A veces las portadas cuentan muchas, muchísimas cosas sobre lo que nos espera en el interior. Y esta, pura austeridad en torno a un símbolo universal de curación, resulta particularmente elocuente. Tobin Sprout viene dispuesto a sanarnos. Y no precisa de un botiquín repleto: solo su voz quebradiza, una instrumentación escueta y canciones a menudo breves, pero siempre, siempre emocionantísimas.

 

A Sprout le conocemos, para situarnos, como el socio de Robert Pollard en los prósperos y esenciales Guided By Voices. Allí ya era el introspectivo del dúo, el encargado de bajar el tempo y la mirada. Pero Empty horses supone, a sus buenos 65 años, un evidente cambio de paso en su trayectoria. Aquí apenas hay margen para las guitarras con distorsión, porque el rock indie al que estábamos acostumbrados deja paso a un tono mucho más reflexivo, sombrío y confidencial. Hay muchas canciones aquí sobre el devenir de Estados Unidos, como si el álbum rozara la condición involuntaria del disco conceptual.
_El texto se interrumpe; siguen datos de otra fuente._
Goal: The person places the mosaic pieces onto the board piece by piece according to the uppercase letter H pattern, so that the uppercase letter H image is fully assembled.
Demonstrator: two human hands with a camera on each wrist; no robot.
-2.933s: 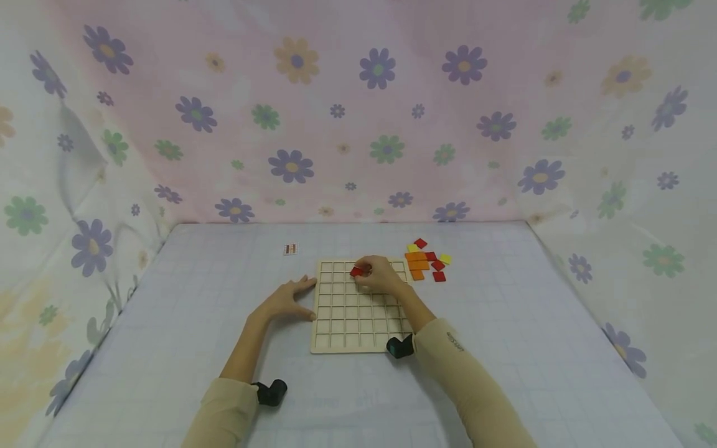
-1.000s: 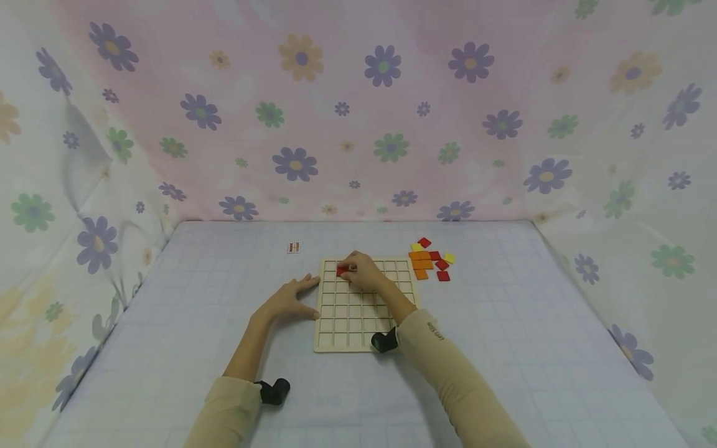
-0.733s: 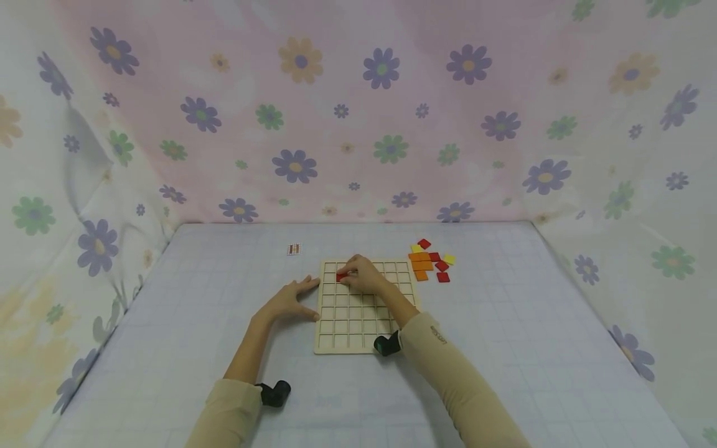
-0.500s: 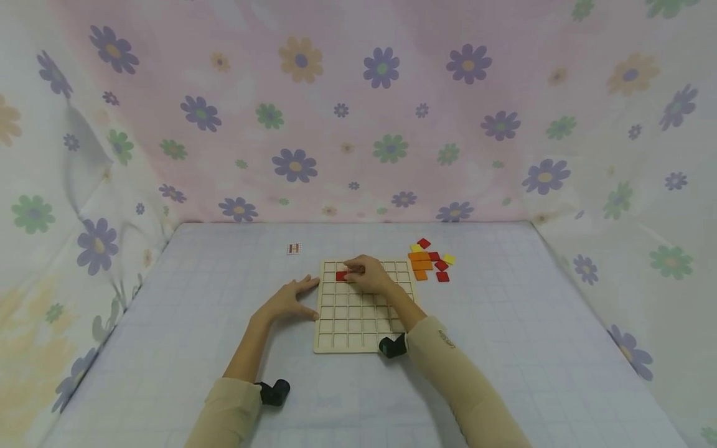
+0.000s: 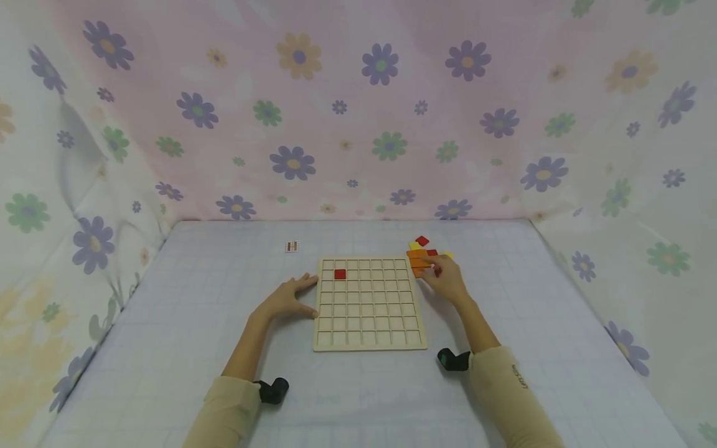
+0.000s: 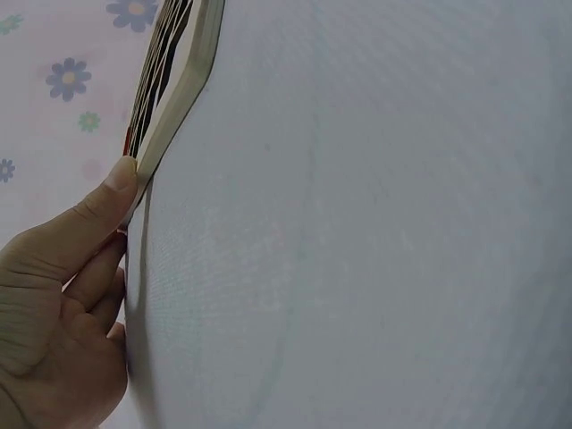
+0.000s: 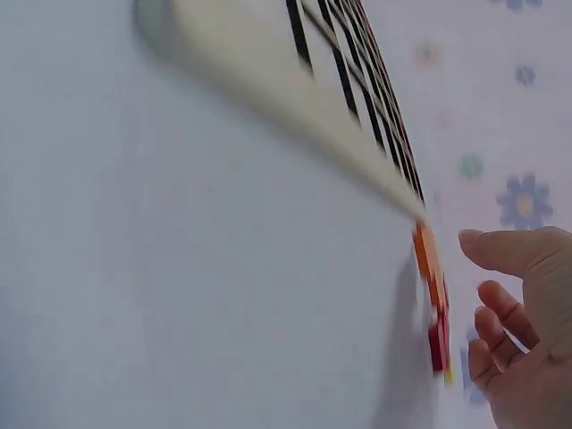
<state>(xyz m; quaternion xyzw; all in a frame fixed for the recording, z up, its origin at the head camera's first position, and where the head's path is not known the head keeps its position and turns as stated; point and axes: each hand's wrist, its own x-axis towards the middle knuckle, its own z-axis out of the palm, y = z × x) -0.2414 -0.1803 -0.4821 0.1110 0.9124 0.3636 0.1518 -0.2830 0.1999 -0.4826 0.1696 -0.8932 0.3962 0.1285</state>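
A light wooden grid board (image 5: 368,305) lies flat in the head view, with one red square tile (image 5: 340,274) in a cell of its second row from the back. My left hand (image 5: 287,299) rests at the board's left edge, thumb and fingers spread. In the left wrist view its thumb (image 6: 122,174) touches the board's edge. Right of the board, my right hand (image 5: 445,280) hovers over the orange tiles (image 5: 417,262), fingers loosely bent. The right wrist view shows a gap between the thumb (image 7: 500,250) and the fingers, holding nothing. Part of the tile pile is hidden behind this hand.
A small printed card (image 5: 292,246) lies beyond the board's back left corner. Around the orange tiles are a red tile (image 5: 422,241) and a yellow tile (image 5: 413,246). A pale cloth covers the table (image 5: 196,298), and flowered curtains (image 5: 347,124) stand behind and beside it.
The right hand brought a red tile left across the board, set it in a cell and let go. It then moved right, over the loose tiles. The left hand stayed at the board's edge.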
Pero la realidad es más sencilla: Tobin nos habla sobre él y nosotros, sobre la necesidad urgente de restañarnos las heridas. Y ese impulso viene de mucho antes de que aconteciera “todo esto” que nos tenía preparado el maldito 2020. Es, en definitiva, un anhelo eterno.

 

Basta escuchar la sencilla, conmovedora y lindísima Every sweet soul para comprender el empeño de Sprout. El de Ohio invoca el espíritu del Johnny Cash crepuscular en el breve y elocuente tema titular, Empty horses, uno de los cuatro cortes del álbum que ni siquiera alcanza los dos minutos de duración. Y los ecos del Neil Young más frágil y sustancial, el de Harvest, asoman por Antietam o la fabulosa Breaking down. Pero no hay que mirar siempre al continente americano: esa capacidad para estremecernos con un hilo de voz nos recuerda aún más a uno de nuestros mayores más adorables, el británico Bill Fay, ya desde las dos miniaturas (Wings preludeThe return) que inauguran la entrega.

 

Casi al final, en la intensa y extensa All in my sleep, reaparecen las guitarras con zumbido a las que estábamos más acostumbrados; el alma de Young con sus Crazy Horse, por proseguir con la analogía. Pero la electricidad no es el elemento consustancial a Empty horses. Es la complicidad. La compañía se prolonga durante apenas media hora, pero incurriremos, sin duda, en la reincidencia. Porque quizá nos sintamos tan frágiles como Sprout, pero este puñado de páginas contribuyen, y mucho, al consuelo.